On Thursday, the New York Giants opened their doors to the media, allowing reporters to view the team’s second OTA practice of the spring.
The thing about OTAs is that they're so early in the process that it’s hard to really gauge too much—certainly with no pads and no live contact, any observations made about the offensive and defensive lines are pointless, for example.
Still, there are things that one can glean from watching these workouts. Below is a rundown of some key points.
Moving forward, if there is something specific you want to know about, let me know through the comments. (The next scheduled media access day is Thursday, June 5.)
This really doesn’t come as a great surprise, but left tackle Will Beatty (leg) and receiver Mario Manningham (knee) are not going to work this spring, as both are recovering from their respective injuries.

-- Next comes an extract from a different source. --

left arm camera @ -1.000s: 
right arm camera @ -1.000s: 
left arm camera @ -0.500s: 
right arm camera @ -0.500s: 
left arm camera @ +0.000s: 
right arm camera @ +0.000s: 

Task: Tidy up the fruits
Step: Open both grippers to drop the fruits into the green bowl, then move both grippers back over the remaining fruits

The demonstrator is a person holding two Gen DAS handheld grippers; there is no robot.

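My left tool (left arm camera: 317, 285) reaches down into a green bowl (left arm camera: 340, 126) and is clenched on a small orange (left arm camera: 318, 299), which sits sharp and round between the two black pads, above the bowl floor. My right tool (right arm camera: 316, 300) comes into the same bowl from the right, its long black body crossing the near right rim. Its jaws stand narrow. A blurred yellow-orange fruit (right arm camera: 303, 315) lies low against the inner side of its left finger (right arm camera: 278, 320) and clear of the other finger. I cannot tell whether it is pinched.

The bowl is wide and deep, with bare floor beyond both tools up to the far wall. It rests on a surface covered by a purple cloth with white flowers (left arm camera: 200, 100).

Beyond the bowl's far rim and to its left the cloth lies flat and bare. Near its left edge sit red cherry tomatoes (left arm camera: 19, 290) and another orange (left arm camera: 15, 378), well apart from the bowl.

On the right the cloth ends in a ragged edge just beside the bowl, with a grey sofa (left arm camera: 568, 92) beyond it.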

Head coach Tom Coughlin, when asked about those two, said he anticipated having them by the fall. That was either a Freudian slip or a hint of what’s to come, which is both players beginning summer training camp (currently projected to start on July 20, but not official just yet) on the PUP list.
Another player who is going to be holding his breath in hopes that he can avoid the PUP list is running back David Wilson.
Wilson told reporters that he’ll be visiting the doctor on June 4 to have another MRI on his surgically repaired neck.
If Wilson doesn’t get that clearance? “I’ll probably start kicking field goals,” he said with a chuckle.
Rounding out the rest of the Giants’ injury report for Day 2 of OTAs, offensive lineman John Jerry won’t work this spring after undergoing a knee scope.
In addition, offensive lineman Eric Herman worked with a trainer on the side. Per Art Stapleton of The Record, Herman underwent a procedure on his hip earlier this offseason, so the second-year offensive lineman will probably not be ready to go until training camp.
Quarterback Eli Manning (ankle), and safety Stevie Brown (knee) were both active in this practice. Both reported afterward of "feeling good." There is optimism, which is good news.
The Fast-Paced New Offense Is as Advertised
It’s still very, very early in the process, and certainly, you can’t tell as much as you’d like when the players are in shorts.
However, one thing that was very apparent is that new offensive coordinator Ben McAdoo’s pledge to expedite things on offense is definitely coming to fruition.
There were a number of passing plays in which the quarterbacks took three-step drops, throwing the ball on crossing patterns and slants and letting the receivers (or in some cases the tight ends) take it and run with it, quite often with success.
There were also some deep throws requiring deeper drops, but for the most part, the focus really does seem to be on getting that short, quick passing game up to snuff in a hurry.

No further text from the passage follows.